On the same day as news surfaced about Garcia's items up for sale there was a bit about a long lost first edition Beethoven piano piece recently found and up for auction for over 1.7 million. That hit the noggin like a cosmic wake-up meteor muffin because i'd been reading Beethoven's Hair by Russell Martin every night for the last 2 weeks.
The book is a true account of what is known about a lock of hair snipped from the head of the master on the day after his death by a young idolizing musician and friend Ferdinand Hiller. The hair was placed in a specially constructed locket and handed down 2 generations in the Hiller family until World War II when it passed on as payment of a young Danish doctor who had been giving medical attention to Jewish refugees. The book unravels the mystery concerning who left the hair and what became of them (caught by Nazis or escaped to Sweden?) It was recently bought from the doctor's adopted daughter (with the aid of Sotheby's)for a stupendous sum by 2 Arizona Beethoven collectors who have had the DNA analyzed.
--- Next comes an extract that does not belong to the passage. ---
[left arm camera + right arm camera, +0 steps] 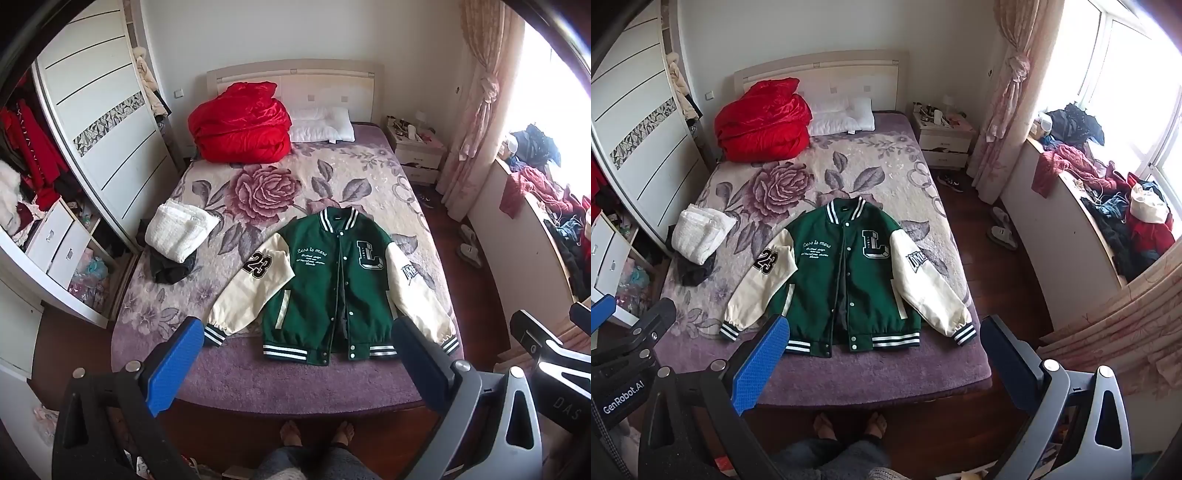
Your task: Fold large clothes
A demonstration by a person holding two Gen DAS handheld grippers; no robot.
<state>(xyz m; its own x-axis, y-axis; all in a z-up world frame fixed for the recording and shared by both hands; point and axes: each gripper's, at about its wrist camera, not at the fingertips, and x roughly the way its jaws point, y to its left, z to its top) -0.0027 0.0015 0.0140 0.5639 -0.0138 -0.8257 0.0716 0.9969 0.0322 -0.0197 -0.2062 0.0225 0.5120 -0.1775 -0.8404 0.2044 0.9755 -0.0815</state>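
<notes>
Now we see the green wool varsity jacket with cream sleeves lying flat, front up, on the floral-blanketed bed. Our left gripper and right gripper hover above, jaws wide apart, empty.

- Daylight pours in from the window on the right, which is blown out to white glare.
- The bed is evenly lit, with soft, faint shadows.
- Fisheye bends the edges; corners go black.
- Focus is sharp in the centre.
</notes>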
They are keeping hair and locket in a publicly accessible Beethoven museum in San Jose. Dna testing indicates that
the composer may have suffered from lead poisoning (his hair had 100 times the amount of lead found in a normal person today) and not syphilis as some suspected.
This story, in turn, reminded me of a fictional book called "The Girl In Hyacinth Blue" by Susan Vreeland. Like the "Girl With a Pearl Earring" the book also deals with the paintings of Vermeer. Although "Girl" caught more attention - a recent movie version features Scarlett Johansson as the girl and the scenes are fittingly saturated with the atmosphere of Vermeer"s interiors- "Blue Hyacinth", although spotty, has some compelling writing. It tells the story of a lost Vermeer painting that has been recently found. The book follows the painting's journey BACKWARDS - switcheroo! - in time through chapters set in different eras . Someone writing about the book compared it to opening a chinese box, The final chapter, which is the personal narrative (as i recall?) of a daughter of Vermeer and describes the inception of the painting could milk water from a stone...at least from yours truly.